The informal way of registering a relationship presupposes the existence of rights similar to the rights of spouses who have officially confirmed their relationship. However, there are some restrictions that relate primarily to property relations. At the same time, in an actual marriage, the process of separation is greatly facilitated. Each couple independently decides how to organize their relationship, but it is still worth studying all the nuances of the various methods.
How to divorce
According to Russian laws, in order to get a divorce, the initiative of one of the spouses is sufficient. Even if the second of them is categorically against it, the divorce will take place, but the procedure itself will ultimately take more time.
Both the wife and the husband can file for divorce. True, in this case there is one exception.

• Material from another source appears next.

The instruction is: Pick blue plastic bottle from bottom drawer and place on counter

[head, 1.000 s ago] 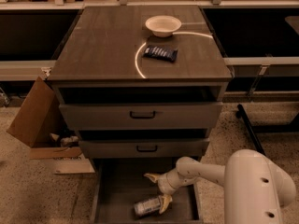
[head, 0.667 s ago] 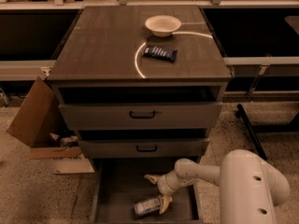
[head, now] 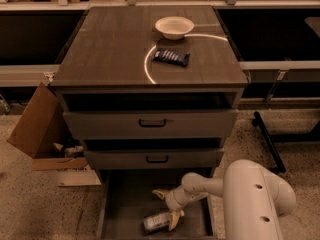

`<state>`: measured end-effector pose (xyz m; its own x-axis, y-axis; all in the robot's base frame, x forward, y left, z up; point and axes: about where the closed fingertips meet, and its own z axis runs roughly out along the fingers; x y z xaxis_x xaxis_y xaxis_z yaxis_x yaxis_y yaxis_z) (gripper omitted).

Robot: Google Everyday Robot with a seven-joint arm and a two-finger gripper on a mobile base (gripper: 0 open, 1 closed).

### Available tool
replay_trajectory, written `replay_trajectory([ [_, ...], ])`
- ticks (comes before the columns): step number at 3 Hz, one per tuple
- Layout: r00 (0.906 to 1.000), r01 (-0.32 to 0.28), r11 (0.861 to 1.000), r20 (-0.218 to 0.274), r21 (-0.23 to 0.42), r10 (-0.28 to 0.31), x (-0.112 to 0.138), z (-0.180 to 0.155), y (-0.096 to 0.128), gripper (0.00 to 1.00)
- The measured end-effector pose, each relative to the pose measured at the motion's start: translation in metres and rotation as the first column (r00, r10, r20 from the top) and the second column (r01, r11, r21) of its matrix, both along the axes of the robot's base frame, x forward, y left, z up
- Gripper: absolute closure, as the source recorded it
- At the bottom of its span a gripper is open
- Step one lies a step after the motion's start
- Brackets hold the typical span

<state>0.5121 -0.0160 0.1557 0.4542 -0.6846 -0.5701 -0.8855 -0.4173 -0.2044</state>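
Note:
The blue plastic bottle (head: 155, 222) lies on its side on the floor of the open bottom drawer (head: 125, 199), near the front. My gripper (head: 167, 207) is down inside the drawer, just above and to the right of the bottle. It is open, with one yellowish fingertip (head: 160, 193) pointing back-left and the other (head: 174, 220) resting beside the bottle's right end. Nothing is held. The counter (head: 110, 49) is the dark wood-grain top with a pale arc line.
A white bowl (head: 174, 27) and a dark snack bar wrapper (head: 171, 57) sit on the counter's right half. The two upper drawers (head: 152, 123) are partly pulled out above the gripper. An open cardboard box (head: 37, 129) stands to the cabinet's left. My white arm (head: 255, 199) fills the lower right.
My arm's white body has shifted a little to the left. The gripper stays at the bottle in the drawer, and the bottle has not moved.

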Motion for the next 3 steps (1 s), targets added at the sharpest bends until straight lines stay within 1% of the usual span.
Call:
replay_trajectory([
  [2, 1.0, 0.0, 0.999, -0.001, -0.041, 0.0, -0.002, -0.025, 0.005, 0.0],
  [3, 1.0, 0.006, 0.999, 0.0, -0.051, -0.006, -0.004, -0.032, 0.006, 0.18],
])
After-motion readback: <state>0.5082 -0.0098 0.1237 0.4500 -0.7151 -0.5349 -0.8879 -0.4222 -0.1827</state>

If the spouses are expecting the birth of a child or the child is not yet one year old, the husband can initiate a divorce only with the consent of the wife. Otherwise, there is no point in submitting an application to the registry office or a lawsuit - the documents will not be considered. This applies to cases where the child was stillborn or died in the first months of life - you will still have to wait a year.

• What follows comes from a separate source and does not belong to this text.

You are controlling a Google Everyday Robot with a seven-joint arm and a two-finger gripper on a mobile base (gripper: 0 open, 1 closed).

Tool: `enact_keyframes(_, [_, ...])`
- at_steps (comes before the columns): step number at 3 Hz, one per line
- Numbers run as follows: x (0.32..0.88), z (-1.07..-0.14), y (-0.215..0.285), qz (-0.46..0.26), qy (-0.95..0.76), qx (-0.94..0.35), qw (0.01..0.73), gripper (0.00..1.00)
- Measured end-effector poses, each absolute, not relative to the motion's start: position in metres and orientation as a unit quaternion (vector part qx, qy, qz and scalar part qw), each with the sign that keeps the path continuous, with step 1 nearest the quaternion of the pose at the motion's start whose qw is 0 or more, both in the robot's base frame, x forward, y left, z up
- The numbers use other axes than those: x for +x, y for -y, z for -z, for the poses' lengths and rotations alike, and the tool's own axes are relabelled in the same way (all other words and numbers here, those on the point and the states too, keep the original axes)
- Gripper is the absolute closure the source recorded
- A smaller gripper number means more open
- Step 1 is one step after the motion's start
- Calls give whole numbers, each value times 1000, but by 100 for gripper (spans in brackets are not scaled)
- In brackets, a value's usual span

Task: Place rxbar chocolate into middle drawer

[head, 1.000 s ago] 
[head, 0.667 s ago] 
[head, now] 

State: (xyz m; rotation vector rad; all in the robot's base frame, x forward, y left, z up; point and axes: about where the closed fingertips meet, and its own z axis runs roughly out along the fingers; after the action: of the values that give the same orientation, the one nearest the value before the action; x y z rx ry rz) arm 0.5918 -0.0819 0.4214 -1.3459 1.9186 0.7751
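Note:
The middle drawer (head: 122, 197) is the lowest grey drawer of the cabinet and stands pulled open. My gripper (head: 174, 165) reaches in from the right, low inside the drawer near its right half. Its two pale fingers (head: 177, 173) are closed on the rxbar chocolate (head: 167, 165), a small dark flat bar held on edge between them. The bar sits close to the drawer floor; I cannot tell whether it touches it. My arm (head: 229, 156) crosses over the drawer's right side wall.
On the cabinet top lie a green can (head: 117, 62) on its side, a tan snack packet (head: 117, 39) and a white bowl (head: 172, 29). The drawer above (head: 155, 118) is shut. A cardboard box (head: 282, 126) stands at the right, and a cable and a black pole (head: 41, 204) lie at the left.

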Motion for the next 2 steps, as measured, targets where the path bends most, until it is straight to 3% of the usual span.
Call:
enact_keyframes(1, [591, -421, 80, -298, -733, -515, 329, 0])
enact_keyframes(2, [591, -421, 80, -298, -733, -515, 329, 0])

You can get a divorce through the registry office or by going to court. The choice of option depends on whether the spouses were able to agree on the division of property, determining the place of residence of joint children and other points. If both parties agree to divorce and have no mutual claims, you can contact the registry office. True, there are exceptions here, which we will discuss below.
Divorce does not occur on the day of application to the registry office, but no less than a month later. This point is specified in the current legislation and has no exceptions. A month after submitting the application, you need to come back to the authority for a divorce certificate. The same must be done if the divorce took place in court and the claim was granted.
Legal assistance from a lawyer and lawyer during divorce
Each case is unique and may have certain pitfalls. Spouses do not always have the opportunity to divorce through the registry office, and when going to court, they need to prepare documents, correctly draw up a statement of claim, and prepare an evidence base. Not every person can do this.
Most often, the help of a lawyer is needed in the following cases:
- recognition of marriage as invalid or fictitious;
- the presence of disputes about the child’s place of residence or his financial support;
- disagreement regarding the determination of property rights or the procedure for dividing property.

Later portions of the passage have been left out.